No es una escena que haya surgido ni por ciencia infusa ni tampoco a la estela de la resistencia anti-bolsonarista. Más bien es un movimiento que lleva años conectando tanto la cultura del voguing neoyorquino de finales de los años ’80 con la del funk de las favelas y géneros de un folclore festivo como el forró, la arrocha, las pagodas bahianas o el axe.
Entre lxs principales referentes de esta escena (más allá de Liniker e os Caramelows, que maneja un estilo más cerca de estructuras rock-pop) aparecen nombres como los de Gloria Groove, Linn da Quebrada, Lia Clark o Kaya Conky, por mencionar solo a algunxs. Pero, sin lugar a dudas, el nombre de este movimiento que está opositando en convertirse junto con Anitta en la gran referencia del nuevo mainstream brasileño es el de Pabllo Vittar.

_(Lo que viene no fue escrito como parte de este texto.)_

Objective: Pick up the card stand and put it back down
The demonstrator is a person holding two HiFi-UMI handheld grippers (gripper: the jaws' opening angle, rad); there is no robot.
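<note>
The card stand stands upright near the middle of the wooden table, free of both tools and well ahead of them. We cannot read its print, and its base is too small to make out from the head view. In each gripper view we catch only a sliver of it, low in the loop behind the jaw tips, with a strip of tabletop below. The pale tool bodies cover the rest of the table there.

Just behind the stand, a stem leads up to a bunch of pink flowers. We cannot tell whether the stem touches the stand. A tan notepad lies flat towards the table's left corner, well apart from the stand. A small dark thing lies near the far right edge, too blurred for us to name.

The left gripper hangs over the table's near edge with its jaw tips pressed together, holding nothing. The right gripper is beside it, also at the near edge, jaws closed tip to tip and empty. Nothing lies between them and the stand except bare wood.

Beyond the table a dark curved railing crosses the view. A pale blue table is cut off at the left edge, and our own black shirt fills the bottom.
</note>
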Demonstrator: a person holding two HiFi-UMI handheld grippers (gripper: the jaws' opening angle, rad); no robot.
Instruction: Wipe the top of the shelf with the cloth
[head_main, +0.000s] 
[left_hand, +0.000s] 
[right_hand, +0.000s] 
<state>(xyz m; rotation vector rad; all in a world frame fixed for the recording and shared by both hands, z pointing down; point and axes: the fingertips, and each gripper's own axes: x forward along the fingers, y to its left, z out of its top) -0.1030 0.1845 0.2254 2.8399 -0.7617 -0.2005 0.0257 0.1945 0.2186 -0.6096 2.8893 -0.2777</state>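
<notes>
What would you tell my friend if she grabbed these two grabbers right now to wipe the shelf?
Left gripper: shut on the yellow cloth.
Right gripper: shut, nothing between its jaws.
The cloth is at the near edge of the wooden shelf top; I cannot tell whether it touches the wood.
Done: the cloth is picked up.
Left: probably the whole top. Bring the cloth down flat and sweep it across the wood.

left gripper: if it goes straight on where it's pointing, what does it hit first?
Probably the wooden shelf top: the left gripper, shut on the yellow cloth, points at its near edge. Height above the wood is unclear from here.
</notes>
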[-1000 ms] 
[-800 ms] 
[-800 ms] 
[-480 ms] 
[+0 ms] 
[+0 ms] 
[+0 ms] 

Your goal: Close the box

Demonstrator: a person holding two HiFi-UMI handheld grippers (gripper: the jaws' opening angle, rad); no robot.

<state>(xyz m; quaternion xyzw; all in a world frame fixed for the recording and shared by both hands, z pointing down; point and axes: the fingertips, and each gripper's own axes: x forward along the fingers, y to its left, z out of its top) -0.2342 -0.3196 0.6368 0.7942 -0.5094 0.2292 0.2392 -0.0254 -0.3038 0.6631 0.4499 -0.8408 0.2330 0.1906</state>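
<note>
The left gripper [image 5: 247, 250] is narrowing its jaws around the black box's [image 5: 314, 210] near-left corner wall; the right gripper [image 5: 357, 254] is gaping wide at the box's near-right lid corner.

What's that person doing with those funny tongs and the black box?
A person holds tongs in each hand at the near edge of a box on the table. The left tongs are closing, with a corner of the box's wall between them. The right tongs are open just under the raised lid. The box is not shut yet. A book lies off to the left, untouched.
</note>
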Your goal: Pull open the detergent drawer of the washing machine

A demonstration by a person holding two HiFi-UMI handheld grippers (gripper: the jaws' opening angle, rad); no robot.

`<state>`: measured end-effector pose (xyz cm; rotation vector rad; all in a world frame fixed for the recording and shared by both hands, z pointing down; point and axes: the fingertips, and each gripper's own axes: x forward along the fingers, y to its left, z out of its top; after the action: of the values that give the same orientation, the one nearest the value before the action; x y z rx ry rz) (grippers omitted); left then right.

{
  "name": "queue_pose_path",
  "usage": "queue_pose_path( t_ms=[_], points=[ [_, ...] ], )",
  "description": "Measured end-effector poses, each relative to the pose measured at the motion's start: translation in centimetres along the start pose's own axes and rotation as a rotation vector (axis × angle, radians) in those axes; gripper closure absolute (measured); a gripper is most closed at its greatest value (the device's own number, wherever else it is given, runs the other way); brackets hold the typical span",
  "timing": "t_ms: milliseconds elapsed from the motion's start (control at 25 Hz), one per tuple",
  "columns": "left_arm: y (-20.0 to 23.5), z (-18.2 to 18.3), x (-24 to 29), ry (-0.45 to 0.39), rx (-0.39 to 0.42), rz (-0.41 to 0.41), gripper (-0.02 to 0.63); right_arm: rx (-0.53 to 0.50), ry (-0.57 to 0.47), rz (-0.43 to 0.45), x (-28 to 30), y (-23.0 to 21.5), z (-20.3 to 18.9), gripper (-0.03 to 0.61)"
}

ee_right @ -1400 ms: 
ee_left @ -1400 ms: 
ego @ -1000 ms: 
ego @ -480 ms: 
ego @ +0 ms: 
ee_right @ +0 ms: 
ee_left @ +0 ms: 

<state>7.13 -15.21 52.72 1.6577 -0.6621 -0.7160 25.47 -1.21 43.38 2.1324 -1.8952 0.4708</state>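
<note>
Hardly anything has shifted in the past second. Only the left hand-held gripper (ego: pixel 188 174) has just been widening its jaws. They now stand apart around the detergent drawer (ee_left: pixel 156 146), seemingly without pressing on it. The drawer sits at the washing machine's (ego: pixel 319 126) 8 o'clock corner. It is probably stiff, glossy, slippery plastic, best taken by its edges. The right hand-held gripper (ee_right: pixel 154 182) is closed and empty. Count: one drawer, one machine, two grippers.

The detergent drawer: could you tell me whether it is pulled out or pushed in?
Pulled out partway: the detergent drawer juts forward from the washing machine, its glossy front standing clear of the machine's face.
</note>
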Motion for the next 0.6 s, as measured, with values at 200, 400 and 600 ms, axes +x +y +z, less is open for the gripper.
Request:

Tras dos álbumes (“Vai Passar Mal” y “Não Para Não”, en 2017 y 2018, respectivamente); da la sensación de que será el flamante “111”, nacido en plena cuarentena global, el que va a relanzar la carrera de Vittar. Si bien el repertorio es mejorable en su conjunto, y se intuye un alejamiento errado del funk carioca que debería exportar, en detrimento de coqueteos al Eurodance, el reggaetón más melódico o incluso a cierta caspa del pop latino de finales de los años ’90 (la colabo de Thalía en la estereotipada aunque efectiva “Tímida”); Pabllo Vittar consigue firmar un repertorio que, tanto cuando se acerca al funk maquinero más arreguetonado (“Rajadão” o “Ponte Perra”) como al dub más sensual (“Lovezinho”), al reggaetón de acento carioca (“Salvaje” y “Clima Quente”) o a la performance eurovisiva (“Flash Dance”), está lista para convertirse en un icono del aterrizaje formal del trans-power brasileño en todo el globo terráqueo, más allá de las autárquicas fronteras de su propio circuito.